Vietnam officials struggle to contain burgeoning sex tradeBy Edward Barbour-Lacey Mar 31, 2014 5:54PM UTC
Prostitution is alive and well in Vietnam these days. In fact, much to the consternation of the country’s officials, it appears to be flourishing. There are currently around 32,700 sex workers in Vietnam, according to the Department for Prevention and Control of Social Ills. This number represents an increase of 9.3 percent compared to 2012, and the 2014 figures are expected to show a similar increase in the number of sex workers.
Areas reporting high levels of prostitution include Quat Lam (Nam Dinh), Do Son (Hai Phong) and Binh Thanh (HCMC). Tourist areas in particular are hot beds of illegal sex activity.
While women make up the majority of the sex workers, there are also a growing number of men who offer homosexual services.
Government officials have candidly admitted that their efforts to battle the spread of prostitution have proven to be largely ineffective.
Aiding the spread of prostitution is the proliferation of “sensitive services”. These are businesses such as karaoke bars, massage parlors, hotels, etc. that are able to act as legal fronts for prostitution activities.
While there are those calling for stricter measures to be taken against sex workers, others are advocating a more liberal approach. There has been an ongoing debate in many quarters of Vietnam about the feasibility of legalizing prostitution.

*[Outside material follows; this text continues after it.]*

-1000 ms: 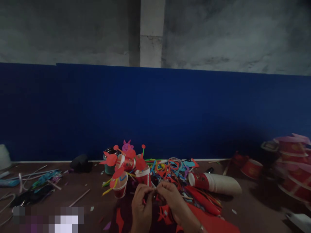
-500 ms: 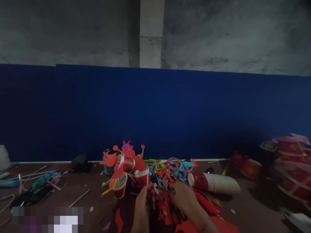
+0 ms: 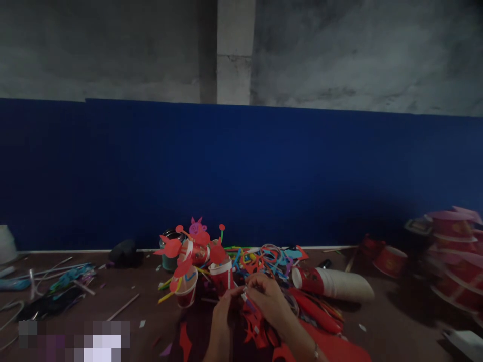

Chung A, former deputy chairman of the National Committee for Prevention and Control of AIDS, has stated that he believes that Vietnam should consider creating a number of “red-light districts” as a way to help regulate prostitution.
Additionally, at the beginning of 2013, Ho Chi Minh City’s Anti-Social Ills Agency put forth a proposal suggesting that the city create certain areas for “sensitive services” in which prostitution would be allowed to take place and could be regulated. However, the city government has stated that it will not consider this as a feasible solution at this time.
Little to fear
There are few repercussions for those who are caught practicing prostitution. Fines tend to range from VND300,000 (US$14) to VND4 million ($189), amounts not high enough to discourage those engaged in the illegal trade. Many working girls report that they can easily make VND2-3 million per month, although they can make much more if they work in a hotel or karaoke bar.
Those caught paying for sex can be fined from VND500,000 to VND5 million, depending upon the circumstances involved.
Additionally, the requirement that those arrested for prostitution attend a rehabilitation center was dropped last year.
Interestingly, there appear to be few, if any, punishments for those caught committing sex acts that do not include intercourse.
A good time turned bad
Alongside the rise in prostitution has been a rise in the types of organized crime activities commonly associated with the trade. For some unfortunate patrons, a brief trip to visit a working girl can turn into a terrifying experience as they find themselves being robbed by a gang of criminals instead of the rather more pleasurable experience they had imagined. However, this sort of action does not help repeat business and wiser gangs tend to opt for overcharging unknowing foreigners.
Public health worries push search for a solution
Government officials and health workers worry that with the increase in prostitution there will be an accompanying spread of sexually transmitted diseases. In 2013, there were reportedly over 213,000 people living with HIV in Vietnam.
Many NGOs have sprung up in order to try and steer sex workers into legal forms of employment. However, the process is fraught with difficulties – many of the workers are drug addicts and are struggling to make ends meet in a life of poverty.
Do Thuy An My, founder of the Hoa Cat Tuong Group NGO, says that, “Some women over 60 years old are still working as prostitutes. We have offered them small amounts of money to start small businesses. Many of them continue as sex workers at the beginning and then gradually shift to legitimate forms of trade exclusively when their business becomes stable.”
But these and other similar efforts have hardly made a dent in the industry. It seems that as long as there are customers willing to pay for a “good time”, there will always be those willing to provide it… at a price.